The Central swath would be controlled by AQAP and its new apparent affiliate SISAP. Hadramout would be controlled by the Hadrami people once they grow in strength. The borders of these four sub-states might be drenched in blood as each begins to fight each other. The international community seems ready to give up and back off. However, as U.S. drone strikes have continued it is hard to tell what the West wants in Yemen. In truth, if these terror groups are left alone, they will gather support and fight whenever the opportunity allows itself. Whatever happens politically, the international community will retain the ability to strike with drones any terror groups operating in these new sub-states.
AQAP and SISAP would likely see a splintered Yemen as an opportunity to push forward with their Islamic caliphate. Some in Yemen think that a splintered Yemen is the current reality.
Future Three: ‘Muddle Through’
Some think and indeed hope that the iron will be pulled from the fire and the crisis saved at the last minute by the Yemen government supported by the international community. Yemen always seems to ‘muddle through’ when other less robust states would simply implode. Many hope the international community can find a solution to prevent ‘rising phoenix’ and/or a ‘splinter state’ from occurring. It may be that ‘muddle through’ becomes the new norm for Yemen. Meaning that Yemen is in constant fear of collapse and from time to time it bubbles to near destruction and then miraculously in the nick of time someone finds a solution to hold Yemen together.
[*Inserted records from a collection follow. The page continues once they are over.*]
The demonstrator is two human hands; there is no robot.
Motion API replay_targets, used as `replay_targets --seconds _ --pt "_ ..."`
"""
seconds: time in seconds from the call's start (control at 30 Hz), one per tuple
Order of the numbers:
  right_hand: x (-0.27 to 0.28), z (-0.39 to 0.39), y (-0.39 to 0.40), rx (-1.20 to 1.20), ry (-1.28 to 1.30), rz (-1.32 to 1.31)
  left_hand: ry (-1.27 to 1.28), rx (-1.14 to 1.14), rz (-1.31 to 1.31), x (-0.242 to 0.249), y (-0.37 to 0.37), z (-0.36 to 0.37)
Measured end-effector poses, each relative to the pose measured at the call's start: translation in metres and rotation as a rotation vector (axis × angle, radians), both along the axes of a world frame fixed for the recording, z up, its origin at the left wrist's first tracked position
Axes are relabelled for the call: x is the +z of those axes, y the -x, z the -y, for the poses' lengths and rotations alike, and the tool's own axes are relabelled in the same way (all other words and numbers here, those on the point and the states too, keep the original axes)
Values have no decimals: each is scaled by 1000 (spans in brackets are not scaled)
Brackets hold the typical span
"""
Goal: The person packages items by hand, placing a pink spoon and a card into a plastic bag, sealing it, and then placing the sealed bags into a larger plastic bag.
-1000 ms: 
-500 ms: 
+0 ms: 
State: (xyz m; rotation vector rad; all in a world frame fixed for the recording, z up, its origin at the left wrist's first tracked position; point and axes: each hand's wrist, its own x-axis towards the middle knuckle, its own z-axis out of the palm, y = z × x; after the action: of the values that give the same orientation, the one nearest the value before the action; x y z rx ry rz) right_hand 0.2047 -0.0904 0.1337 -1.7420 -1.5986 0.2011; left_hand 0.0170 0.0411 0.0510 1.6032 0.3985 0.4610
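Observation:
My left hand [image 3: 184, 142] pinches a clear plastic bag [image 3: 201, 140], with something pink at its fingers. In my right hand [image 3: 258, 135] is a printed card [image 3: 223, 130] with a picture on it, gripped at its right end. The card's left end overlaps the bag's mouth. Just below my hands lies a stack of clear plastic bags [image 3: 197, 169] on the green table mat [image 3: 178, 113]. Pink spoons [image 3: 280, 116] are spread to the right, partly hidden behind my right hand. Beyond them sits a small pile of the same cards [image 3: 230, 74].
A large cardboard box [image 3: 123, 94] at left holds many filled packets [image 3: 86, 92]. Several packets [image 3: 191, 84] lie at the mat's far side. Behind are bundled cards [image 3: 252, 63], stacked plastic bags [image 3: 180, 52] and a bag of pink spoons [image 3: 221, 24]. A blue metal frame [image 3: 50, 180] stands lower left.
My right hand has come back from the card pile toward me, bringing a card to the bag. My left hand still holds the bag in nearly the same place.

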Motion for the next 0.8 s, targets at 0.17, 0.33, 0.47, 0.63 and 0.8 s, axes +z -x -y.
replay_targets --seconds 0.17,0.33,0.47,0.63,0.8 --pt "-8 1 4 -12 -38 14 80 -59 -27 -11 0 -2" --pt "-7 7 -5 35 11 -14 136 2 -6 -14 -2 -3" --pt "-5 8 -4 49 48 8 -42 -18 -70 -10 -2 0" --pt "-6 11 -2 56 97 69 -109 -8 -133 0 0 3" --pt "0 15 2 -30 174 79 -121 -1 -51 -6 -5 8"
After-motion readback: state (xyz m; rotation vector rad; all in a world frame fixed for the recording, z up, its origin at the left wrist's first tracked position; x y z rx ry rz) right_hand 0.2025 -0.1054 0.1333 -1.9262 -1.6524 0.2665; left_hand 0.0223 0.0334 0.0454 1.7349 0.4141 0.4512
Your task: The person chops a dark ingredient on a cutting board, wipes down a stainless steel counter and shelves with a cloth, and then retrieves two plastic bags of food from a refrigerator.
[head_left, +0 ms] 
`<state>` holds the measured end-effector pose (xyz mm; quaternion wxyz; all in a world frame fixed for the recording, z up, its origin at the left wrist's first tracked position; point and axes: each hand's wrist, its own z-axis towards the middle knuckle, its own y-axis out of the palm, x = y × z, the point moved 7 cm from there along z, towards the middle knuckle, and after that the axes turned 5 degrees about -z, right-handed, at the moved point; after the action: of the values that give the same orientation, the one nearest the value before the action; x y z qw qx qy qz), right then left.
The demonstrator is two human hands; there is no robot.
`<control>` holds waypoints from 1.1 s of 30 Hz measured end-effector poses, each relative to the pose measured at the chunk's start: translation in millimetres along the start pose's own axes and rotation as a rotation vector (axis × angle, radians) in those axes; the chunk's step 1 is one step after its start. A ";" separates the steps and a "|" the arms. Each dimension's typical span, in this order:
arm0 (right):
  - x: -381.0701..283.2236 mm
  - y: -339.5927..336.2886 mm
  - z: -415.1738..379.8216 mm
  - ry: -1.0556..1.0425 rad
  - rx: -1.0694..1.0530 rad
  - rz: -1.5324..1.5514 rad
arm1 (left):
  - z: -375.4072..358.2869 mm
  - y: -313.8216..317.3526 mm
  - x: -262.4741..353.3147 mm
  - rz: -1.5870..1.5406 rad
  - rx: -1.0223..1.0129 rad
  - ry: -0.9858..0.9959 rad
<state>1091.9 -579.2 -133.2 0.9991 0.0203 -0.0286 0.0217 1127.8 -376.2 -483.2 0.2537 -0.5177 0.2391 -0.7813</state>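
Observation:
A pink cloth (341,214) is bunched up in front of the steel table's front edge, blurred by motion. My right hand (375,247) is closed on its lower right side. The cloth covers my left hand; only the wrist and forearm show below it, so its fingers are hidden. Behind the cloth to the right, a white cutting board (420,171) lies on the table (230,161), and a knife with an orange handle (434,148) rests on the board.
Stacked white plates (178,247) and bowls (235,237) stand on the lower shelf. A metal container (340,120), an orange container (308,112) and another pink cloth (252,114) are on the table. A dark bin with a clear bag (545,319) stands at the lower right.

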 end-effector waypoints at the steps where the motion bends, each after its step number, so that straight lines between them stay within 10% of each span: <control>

Whatever the potential future, Yemen has come too far in the last 3 years to throw it all away now. Despite the distraction from IS, Yemen is really hurting and the people are truly suffering. If we allow Yemen to deteriorate into a ‘rising phoenix’ or a ‘splintered state’ the international community will have failed. The Yemeni have placed a lot of hope in the international community to help them overcome the problems and challenges facing their country. Thus, the international community has to demonstrate a strong will to help Yemen implement the outcomes of the National Dialogue Conference which was agreed to and signed by all political forces in the country.
To abandon Yemen now would be a disaster. As our initial response to IS demonstrates, standing by and hand wringing does not cut it. We have to act now. Yemen is trying to form a government this week – despite likely opposition from the Houthis – and it must be given a chance to prove that it can work. United Nations action may have to be escalated to secure a peace. If the government cannot be formed, Yemen, a willing international partner, runs the real risk of falling into the abyss. ‘Muddle through’ is really the only option for Yemen.
Robert Sharp is an associate professor at the Near East South Asia Center for Strategic Studies and Dr. Murad Alazzany is an assistant professor at Sana’a University. The views expressed in this article are of the author’s alone and do not represent the positions of the U.S. or Yemeni government.